● **TASK OBJECTIVE**: Look through the records below, and whenever a line contains "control", copy it.

● **INPUT RECORDS**:
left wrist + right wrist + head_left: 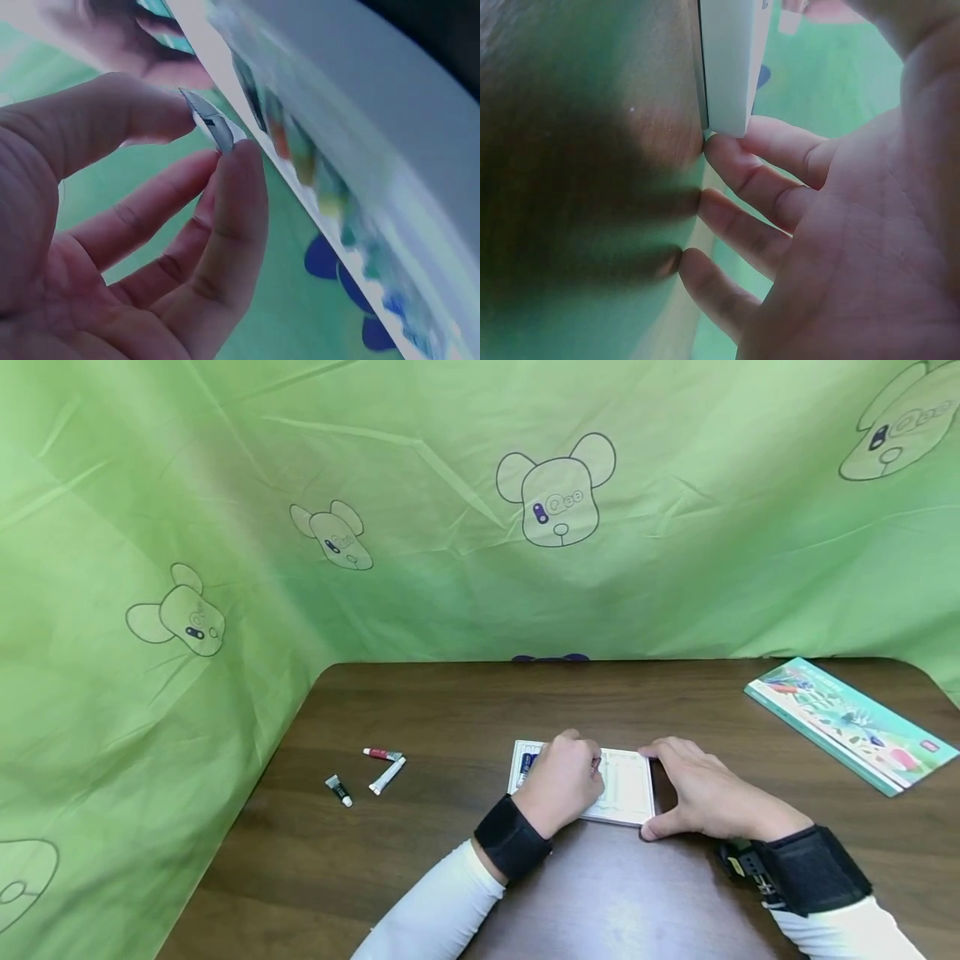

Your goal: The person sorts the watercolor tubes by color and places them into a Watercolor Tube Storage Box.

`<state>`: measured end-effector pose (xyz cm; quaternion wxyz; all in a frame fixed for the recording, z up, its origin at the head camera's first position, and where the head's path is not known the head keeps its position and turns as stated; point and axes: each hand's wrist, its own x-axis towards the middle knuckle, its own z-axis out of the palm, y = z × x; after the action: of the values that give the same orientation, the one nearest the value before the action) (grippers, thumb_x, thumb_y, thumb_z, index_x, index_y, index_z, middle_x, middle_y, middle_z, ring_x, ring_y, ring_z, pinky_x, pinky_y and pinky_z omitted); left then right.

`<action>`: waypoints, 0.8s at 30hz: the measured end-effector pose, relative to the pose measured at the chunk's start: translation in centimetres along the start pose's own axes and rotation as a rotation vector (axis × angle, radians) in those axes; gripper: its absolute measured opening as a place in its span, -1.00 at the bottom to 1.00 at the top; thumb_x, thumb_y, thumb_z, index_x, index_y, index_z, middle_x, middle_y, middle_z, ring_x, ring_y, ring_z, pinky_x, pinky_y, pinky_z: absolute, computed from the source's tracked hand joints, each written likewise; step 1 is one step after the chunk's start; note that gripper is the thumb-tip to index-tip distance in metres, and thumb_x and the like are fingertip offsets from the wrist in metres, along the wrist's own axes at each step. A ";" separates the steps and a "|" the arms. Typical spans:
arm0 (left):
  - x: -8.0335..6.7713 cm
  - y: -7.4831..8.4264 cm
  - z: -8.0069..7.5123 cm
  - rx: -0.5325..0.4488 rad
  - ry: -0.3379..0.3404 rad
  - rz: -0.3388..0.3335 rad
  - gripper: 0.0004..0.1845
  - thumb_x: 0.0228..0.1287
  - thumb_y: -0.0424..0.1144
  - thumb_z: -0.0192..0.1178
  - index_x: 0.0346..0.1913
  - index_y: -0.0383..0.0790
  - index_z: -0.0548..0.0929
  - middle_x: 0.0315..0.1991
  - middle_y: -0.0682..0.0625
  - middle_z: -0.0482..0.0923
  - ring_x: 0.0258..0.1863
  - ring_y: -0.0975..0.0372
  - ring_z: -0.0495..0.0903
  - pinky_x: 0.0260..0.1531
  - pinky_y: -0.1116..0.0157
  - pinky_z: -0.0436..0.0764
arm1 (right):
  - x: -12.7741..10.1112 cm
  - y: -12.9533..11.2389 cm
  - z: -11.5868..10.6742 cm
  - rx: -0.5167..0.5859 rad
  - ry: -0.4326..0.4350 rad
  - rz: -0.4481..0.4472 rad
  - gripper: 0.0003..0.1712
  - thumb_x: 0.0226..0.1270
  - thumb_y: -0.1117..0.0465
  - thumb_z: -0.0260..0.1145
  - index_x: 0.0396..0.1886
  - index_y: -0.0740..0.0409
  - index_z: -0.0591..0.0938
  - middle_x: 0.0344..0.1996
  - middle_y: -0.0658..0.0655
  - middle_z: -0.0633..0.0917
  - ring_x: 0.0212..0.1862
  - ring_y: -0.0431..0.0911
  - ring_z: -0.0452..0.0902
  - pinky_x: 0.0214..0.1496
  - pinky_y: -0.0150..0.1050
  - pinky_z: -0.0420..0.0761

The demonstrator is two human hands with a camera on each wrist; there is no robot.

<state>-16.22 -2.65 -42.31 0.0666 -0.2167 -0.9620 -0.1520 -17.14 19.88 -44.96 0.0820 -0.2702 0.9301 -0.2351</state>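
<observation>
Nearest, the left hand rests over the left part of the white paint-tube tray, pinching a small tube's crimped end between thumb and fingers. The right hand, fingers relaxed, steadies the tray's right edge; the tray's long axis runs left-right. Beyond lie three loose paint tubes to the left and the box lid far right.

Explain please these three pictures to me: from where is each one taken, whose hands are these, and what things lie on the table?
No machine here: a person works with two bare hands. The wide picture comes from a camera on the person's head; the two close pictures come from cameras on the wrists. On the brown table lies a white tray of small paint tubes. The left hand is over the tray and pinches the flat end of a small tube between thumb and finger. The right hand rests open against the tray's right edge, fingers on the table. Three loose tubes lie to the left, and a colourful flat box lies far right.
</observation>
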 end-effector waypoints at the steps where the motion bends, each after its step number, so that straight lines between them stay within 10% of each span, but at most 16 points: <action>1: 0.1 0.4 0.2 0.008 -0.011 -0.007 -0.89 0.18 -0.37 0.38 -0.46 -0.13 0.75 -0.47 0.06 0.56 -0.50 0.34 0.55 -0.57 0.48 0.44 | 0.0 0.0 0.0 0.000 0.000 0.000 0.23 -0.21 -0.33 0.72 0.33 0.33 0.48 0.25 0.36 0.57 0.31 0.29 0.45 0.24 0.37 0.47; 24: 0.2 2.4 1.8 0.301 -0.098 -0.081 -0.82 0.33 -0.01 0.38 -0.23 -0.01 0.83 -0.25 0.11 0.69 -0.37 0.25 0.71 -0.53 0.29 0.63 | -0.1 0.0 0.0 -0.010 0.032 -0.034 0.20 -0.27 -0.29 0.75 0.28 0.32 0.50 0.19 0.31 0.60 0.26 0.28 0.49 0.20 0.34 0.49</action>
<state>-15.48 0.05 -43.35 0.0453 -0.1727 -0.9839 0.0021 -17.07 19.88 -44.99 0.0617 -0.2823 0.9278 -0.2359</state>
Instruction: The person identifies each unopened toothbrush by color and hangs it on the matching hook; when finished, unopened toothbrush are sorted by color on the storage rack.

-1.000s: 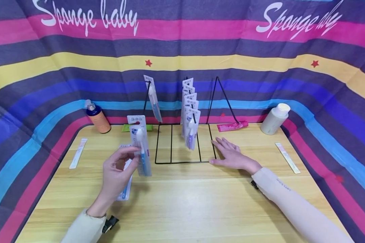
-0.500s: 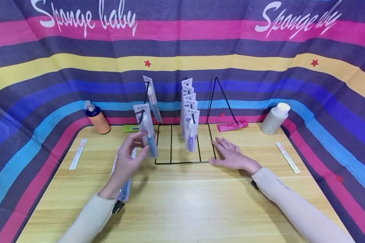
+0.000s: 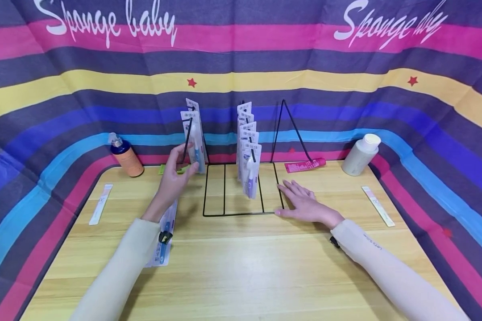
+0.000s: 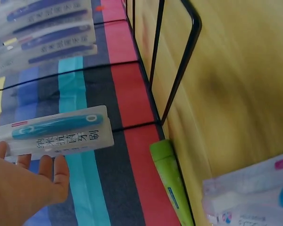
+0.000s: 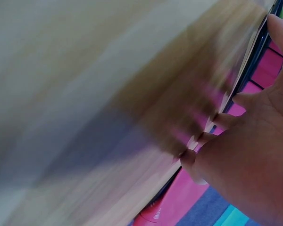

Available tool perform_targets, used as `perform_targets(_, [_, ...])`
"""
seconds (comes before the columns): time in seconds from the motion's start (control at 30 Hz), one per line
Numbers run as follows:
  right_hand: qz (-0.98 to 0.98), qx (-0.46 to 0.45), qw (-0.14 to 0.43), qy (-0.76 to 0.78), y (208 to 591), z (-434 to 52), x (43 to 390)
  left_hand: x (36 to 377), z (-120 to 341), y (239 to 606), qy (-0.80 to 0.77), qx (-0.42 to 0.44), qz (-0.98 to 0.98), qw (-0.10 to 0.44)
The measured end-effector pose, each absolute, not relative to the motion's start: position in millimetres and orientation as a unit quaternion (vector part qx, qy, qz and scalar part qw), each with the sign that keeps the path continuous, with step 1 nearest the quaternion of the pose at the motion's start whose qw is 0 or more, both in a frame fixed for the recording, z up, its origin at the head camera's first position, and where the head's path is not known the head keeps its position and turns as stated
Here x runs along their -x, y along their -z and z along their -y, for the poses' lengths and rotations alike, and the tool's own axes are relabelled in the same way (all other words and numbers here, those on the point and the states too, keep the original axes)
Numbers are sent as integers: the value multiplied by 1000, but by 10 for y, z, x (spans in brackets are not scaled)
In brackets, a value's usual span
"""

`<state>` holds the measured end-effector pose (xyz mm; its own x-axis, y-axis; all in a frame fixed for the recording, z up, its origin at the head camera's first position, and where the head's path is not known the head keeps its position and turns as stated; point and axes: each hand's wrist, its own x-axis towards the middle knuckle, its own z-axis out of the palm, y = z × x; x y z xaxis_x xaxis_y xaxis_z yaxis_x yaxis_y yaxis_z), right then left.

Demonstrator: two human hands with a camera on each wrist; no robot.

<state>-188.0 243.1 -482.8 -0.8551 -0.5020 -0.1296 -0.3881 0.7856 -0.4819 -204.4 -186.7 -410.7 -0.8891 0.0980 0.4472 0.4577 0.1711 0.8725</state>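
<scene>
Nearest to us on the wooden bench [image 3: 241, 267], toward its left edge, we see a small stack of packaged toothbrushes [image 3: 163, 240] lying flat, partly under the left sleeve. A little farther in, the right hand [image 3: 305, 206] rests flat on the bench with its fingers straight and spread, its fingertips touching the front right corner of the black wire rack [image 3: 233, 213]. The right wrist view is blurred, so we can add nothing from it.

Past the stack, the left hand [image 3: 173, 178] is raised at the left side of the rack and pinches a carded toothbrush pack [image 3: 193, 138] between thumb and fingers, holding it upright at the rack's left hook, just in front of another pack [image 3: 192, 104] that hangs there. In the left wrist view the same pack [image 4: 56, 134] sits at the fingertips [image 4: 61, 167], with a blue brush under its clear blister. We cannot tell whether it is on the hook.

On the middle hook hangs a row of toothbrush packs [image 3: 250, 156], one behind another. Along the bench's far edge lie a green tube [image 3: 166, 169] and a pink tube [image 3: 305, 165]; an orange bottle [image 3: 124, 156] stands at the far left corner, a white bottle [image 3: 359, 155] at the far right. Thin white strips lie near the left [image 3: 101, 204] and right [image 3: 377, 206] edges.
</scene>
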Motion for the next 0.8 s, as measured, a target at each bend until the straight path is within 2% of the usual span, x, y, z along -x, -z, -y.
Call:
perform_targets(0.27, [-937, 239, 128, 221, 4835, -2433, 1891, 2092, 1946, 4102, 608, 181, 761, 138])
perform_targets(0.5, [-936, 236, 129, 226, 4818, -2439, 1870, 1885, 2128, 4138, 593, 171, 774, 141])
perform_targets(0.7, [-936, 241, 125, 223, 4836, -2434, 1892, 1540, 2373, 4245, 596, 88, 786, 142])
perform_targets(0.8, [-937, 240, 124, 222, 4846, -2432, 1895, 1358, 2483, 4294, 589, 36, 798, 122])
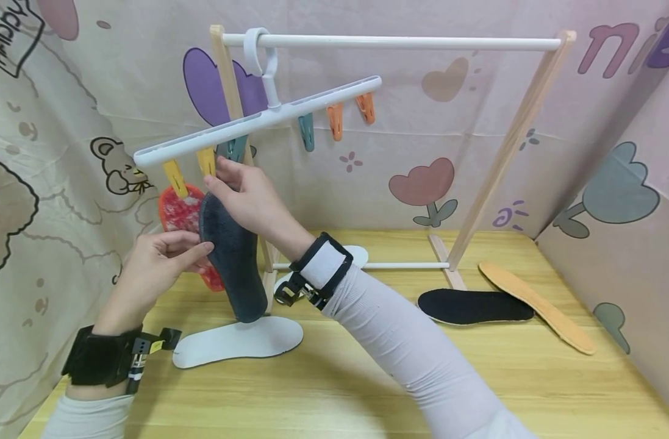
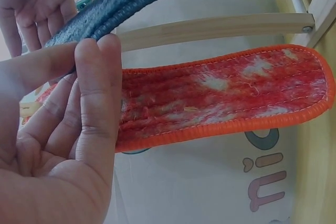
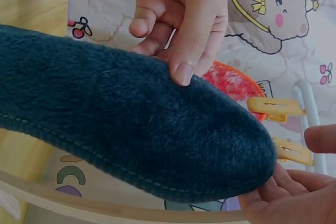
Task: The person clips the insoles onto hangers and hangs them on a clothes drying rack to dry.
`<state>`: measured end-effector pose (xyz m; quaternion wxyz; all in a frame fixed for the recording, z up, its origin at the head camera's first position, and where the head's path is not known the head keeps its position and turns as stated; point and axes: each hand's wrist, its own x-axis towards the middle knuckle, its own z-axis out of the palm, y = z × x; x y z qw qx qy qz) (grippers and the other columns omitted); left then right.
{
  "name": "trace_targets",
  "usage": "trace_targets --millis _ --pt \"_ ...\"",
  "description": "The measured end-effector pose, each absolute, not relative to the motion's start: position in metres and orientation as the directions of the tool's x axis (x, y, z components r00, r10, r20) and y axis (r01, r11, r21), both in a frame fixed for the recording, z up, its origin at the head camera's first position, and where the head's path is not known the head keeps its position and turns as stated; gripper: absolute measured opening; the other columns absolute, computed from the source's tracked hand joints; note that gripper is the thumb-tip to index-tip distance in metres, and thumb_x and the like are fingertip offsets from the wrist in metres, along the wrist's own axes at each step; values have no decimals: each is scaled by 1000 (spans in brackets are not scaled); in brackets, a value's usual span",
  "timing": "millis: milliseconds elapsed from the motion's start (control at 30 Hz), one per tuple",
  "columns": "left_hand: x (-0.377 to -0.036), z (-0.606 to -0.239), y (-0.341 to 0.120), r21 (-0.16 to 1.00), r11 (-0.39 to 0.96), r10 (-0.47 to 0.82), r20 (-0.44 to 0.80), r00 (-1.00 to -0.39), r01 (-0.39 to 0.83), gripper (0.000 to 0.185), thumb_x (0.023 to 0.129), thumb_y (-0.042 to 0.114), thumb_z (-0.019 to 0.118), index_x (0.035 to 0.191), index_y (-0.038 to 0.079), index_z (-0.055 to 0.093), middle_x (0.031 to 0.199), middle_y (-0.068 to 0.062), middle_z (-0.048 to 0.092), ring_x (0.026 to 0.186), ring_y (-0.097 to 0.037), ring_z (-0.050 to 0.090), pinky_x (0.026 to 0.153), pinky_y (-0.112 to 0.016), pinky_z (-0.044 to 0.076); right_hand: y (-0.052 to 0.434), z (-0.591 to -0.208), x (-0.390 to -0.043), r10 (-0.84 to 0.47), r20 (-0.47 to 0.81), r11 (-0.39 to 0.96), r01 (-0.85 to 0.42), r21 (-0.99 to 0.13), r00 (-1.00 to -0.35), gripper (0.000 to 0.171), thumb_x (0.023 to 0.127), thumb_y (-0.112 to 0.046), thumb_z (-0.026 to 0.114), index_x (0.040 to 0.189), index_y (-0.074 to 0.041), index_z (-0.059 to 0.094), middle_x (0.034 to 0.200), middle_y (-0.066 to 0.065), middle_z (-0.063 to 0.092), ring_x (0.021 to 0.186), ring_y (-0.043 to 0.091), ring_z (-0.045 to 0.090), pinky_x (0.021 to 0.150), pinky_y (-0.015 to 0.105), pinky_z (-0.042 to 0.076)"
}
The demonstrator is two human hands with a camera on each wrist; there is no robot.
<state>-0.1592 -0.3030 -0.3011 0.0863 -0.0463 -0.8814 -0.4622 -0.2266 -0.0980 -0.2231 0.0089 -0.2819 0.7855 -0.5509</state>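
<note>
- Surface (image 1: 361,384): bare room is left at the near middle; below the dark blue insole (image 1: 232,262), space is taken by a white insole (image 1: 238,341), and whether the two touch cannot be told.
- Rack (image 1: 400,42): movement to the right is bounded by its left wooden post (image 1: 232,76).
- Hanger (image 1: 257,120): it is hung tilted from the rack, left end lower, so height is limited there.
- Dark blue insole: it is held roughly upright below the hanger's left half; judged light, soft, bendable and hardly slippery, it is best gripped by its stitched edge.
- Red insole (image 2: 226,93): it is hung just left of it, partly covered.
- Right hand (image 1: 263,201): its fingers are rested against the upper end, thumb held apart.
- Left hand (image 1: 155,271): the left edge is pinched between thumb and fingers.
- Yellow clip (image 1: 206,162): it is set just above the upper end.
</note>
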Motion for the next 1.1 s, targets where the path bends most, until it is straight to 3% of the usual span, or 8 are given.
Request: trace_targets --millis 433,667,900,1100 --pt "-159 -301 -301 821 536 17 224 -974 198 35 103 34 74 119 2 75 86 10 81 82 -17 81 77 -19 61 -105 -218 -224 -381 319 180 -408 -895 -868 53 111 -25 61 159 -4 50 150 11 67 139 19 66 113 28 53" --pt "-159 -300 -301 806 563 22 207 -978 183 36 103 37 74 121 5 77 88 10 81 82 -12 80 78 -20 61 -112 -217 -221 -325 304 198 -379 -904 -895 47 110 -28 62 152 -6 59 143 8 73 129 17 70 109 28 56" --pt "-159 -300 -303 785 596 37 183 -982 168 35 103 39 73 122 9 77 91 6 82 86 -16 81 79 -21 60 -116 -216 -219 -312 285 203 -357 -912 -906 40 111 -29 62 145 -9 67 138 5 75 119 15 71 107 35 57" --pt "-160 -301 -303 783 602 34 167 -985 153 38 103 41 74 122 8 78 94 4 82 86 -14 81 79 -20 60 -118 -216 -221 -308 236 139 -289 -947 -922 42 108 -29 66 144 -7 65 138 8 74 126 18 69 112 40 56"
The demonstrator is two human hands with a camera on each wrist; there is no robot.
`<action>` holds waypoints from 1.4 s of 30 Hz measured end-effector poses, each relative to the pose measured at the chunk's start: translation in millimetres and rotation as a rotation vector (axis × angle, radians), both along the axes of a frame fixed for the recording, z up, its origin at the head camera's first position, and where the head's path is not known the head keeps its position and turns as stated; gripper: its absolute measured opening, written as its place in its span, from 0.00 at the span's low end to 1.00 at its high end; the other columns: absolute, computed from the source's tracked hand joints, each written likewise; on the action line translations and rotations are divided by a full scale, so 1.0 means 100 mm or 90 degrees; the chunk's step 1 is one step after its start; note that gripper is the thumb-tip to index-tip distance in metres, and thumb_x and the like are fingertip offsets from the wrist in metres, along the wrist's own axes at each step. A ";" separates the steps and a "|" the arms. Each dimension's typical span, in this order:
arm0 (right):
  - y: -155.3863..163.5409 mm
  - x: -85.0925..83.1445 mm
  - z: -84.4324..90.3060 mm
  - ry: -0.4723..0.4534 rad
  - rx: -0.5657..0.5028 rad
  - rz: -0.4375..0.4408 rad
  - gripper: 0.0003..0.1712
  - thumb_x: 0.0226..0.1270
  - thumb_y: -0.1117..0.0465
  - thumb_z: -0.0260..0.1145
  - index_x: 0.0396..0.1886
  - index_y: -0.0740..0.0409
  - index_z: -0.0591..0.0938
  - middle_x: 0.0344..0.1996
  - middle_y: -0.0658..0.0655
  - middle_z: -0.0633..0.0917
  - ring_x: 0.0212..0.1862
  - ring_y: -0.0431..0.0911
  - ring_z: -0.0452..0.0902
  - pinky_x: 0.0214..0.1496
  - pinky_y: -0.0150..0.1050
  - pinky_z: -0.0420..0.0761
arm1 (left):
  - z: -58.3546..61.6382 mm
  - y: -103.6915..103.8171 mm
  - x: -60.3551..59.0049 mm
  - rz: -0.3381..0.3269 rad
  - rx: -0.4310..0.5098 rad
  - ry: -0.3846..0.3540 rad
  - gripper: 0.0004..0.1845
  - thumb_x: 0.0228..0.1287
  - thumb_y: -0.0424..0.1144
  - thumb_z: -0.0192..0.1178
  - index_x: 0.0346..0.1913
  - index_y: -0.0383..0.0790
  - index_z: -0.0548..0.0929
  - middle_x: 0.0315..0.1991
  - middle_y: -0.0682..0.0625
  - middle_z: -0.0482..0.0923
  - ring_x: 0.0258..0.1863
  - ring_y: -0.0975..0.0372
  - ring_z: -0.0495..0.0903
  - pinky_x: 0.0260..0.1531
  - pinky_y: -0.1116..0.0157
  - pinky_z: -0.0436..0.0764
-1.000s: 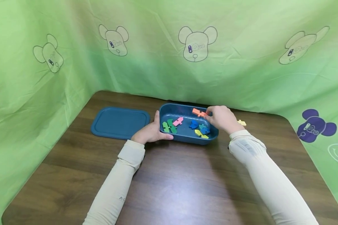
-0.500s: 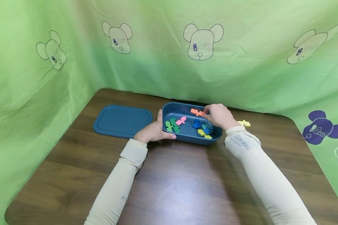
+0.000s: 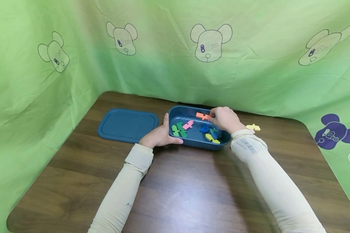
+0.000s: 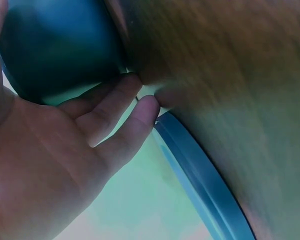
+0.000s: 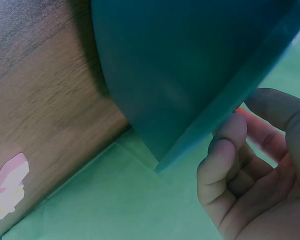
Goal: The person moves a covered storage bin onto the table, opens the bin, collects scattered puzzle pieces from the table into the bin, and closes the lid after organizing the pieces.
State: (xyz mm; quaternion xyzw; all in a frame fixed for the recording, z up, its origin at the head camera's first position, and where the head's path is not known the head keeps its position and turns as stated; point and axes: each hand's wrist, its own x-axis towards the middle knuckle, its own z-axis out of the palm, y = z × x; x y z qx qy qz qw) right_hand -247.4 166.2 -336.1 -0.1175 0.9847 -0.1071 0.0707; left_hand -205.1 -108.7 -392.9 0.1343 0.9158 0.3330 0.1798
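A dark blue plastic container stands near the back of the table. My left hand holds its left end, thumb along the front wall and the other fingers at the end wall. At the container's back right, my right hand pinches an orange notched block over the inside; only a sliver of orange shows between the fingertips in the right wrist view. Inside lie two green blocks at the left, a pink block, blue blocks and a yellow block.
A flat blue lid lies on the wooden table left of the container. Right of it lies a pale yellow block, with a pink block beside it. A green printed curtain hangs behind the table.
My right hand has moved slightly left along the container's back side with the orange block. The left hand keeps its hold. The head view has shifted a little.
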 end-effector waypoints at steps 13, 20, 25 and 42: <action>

● **RESPONSE TO THE TASK**:
seconds (comes before the columns): time in seconds from the motion's start (control at 30 Hz), one per line
  "timing": "millis: milliseconds elapsed from the motion's start (control at 30 Hz), one per tuple",

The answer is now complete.